Items from a dataset
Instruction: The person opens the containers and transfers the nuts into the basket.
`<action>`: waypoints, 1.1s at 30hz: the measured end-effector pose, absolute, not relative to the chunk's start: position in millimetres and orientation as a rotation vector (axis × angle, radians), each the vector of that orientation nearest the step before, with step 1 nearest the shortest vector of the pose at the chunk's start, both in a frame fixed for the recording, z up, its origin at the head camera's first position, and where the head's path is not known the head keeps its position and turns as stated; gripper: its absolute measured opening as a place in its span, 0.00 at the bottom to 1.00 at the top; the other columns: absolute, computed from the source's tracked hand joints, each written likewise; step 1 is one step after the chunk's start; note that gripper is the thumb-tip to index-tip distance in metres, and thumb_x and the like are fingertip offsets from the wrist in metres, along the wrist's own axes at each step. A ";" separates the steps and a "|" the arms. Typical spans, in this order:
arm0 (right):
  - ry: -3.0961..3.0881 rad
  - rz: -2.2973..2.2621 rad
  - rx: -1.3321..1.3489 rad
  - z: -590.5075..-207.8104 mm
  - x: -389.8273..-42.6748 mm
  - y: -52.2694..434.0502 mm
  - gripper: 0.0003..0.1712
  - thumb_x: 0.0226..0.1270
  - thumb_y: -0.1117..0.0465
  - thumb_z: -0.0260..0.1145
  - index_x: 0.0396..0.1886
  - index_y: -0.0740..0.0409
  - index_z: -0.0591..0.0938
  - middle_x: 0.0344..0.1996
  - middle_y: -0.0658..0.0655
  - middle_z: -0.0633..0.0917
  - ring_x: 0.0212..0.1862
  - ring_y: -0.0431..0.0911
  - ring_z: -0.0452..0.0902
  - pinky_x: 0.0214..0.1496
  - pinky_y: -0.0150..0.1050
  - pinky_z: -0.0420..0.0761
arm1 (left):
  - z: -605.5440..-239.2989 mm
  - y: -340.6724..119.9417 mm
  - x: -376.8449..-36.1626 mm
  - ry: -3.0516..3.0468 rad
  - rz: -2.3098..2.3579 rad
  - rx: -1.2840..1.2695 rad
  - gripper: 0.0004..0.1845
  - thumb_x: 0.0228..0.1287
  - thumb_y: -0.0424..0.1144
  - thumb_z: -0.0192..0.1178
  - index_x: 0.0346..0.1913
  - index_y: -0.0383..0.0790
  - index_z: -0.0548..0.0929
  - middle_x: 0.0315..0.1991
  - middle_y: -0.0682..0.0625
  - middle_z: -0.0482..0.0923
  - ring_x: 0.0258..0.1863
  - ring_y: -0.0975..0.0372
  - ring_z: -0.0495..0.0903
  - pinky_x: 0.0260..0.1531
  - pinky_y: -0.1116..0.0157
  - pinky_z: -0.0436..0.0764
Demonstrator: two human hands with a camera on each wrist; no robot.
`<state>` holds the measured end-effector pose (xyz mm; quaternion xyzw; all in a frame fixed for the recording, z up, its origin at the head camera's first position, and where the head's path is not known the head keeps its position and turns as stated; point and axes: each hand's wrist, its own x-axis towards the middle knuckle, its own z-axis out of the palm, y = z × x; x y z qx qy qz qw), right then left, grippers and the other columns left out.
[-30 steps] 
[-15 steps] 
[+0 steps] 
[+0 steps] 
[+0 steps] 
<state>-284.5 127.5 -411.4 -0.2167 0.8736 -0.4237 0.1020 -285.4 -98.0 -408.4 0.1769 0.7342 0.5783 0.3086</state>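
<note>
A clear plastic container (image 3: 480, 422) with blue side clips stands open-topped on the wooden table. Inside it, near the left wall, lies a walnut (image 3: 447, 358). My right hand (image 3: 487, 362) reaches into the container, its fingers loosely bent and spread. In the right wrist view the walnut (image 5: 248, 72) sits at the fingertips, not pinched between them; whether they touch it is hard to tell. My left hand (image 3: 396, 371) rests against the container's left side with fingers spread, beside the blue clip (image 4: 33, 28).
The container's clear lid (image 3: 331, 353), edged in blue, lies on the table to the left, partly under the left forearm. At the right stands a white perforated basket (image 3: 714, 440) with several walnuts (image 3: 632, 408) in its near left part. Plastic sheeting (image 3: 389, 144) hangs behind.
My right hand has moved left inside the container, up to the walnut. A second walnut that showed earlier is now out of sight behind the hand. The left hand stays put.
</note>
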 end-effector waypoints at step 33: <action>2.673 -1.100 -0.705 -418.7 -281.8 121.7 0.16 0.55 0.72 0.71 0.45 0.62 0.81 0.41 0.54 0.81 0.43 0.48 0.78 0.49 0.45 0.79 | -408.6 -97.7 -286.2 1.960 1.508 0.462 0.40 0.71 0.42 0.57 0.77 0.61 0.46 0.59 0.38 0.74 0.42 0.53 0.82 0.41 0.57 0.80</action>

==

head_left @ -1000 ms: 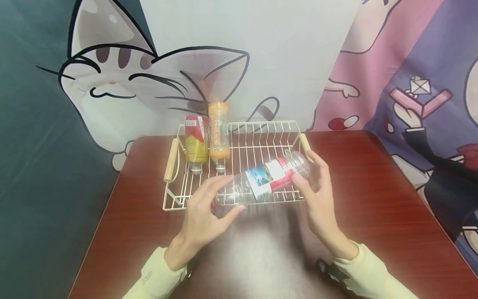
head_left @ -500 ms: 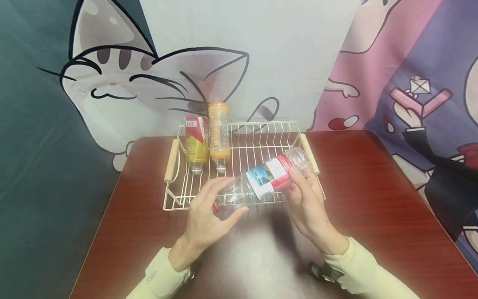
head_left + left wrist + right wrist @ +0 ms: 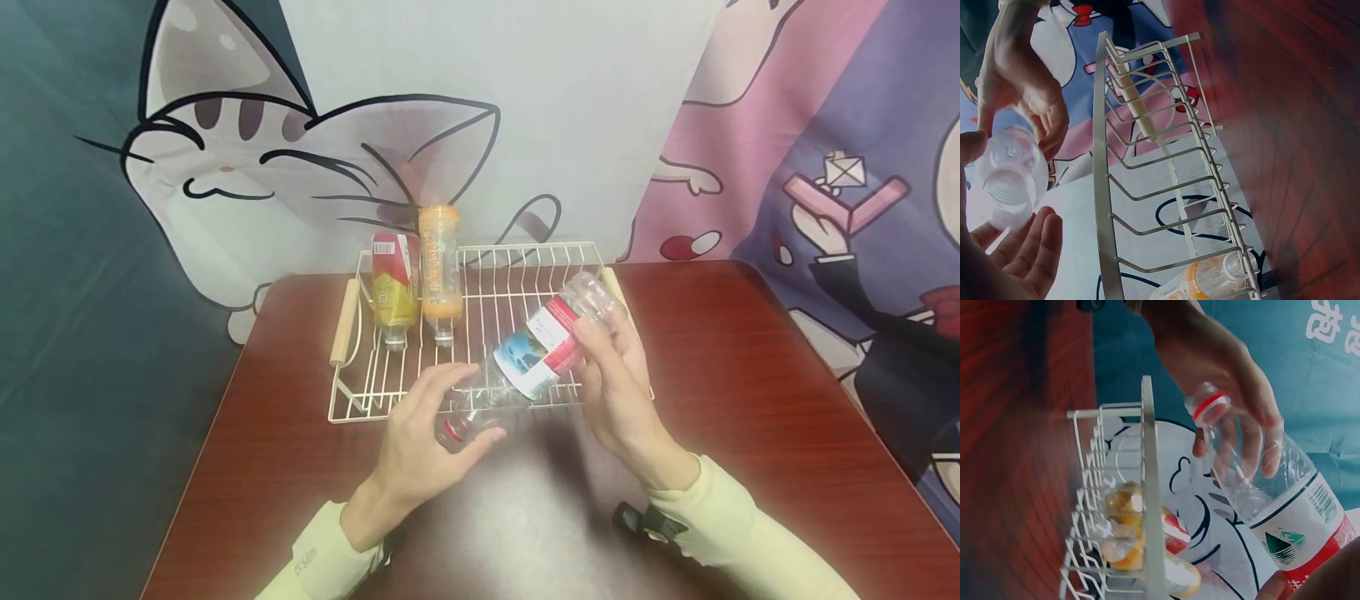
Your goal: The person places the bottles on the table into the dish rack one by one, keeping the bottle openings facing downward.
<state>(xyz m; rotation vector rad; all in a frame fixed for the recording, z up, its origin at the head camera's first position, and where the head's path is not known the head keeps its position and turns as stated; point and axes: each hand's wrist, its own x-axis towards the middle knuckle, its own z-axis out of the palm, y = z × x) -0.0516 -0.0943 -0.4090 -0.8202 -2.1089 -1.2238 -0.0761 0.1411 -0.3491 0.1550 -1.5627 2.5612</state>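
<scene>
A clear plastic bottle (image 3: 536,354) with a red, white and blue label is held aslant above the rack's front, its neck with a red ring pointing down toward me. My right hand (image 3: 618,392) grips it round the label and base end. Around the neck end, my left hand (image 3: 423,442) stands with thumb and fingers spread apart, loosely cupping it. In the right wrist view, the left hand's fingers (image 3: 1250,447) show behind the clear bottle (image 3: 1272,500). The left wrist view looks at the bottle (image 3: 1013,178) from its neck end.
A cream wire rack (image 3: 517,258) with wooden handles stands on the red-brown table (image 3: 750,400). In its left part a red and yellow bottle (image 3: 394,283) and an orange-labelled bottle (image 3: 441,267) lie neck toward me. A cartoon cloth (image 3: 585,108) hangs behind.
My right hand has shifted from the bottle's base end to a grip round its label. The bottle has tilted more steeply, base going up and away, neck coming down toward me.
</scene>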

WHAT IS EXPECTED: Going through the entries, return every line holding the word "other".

SOLUTION:
`<action>`: waypoints, 1.1s at 30hz: the measured end-effector pose, absolute, not relative to the chunk's start: position in millimetres and orientation as a rotation vector (axis × angle, radians), each the vector of that orientation nearest the step before, with step 1 nearest the shortest vector of the pose at the chunk's start, both in a frame fixed for the recording, z up, its origin at the head camera's first position, and where the head's path is not known the head keeps its position and turns as stated; gripper: its absolute measured opening as a place in its span, 0.00 at the bottom to 1.00 at the top; the other columns: absolute, computed from the source's tracked hand joints, each written likewise; step 1 is one step after the chunk's start; note that gripper is the thumb-tip to index-tip distance in metres, and thumb_x and the like are fingertip offsets from the wrist in metres, along the wrist's own axes at each step. A ";" separates the steps and a "|" the arms. Typical spans, in this order:
`<state>` holds the measured end-effector pose (xyz mm; quaternion xyzw; all in a frame fixed for the recording, z up, its origin at the head camera's first position, and where the head's path is not known the head keeps its position and turns as stated; point and axes: each hand's wrist, its own x-axis towards the middle knuckle, its own z-axis out of the palm, y = z × x; x y z qx qy qz qw), right then left, grippers and the other columns left out.

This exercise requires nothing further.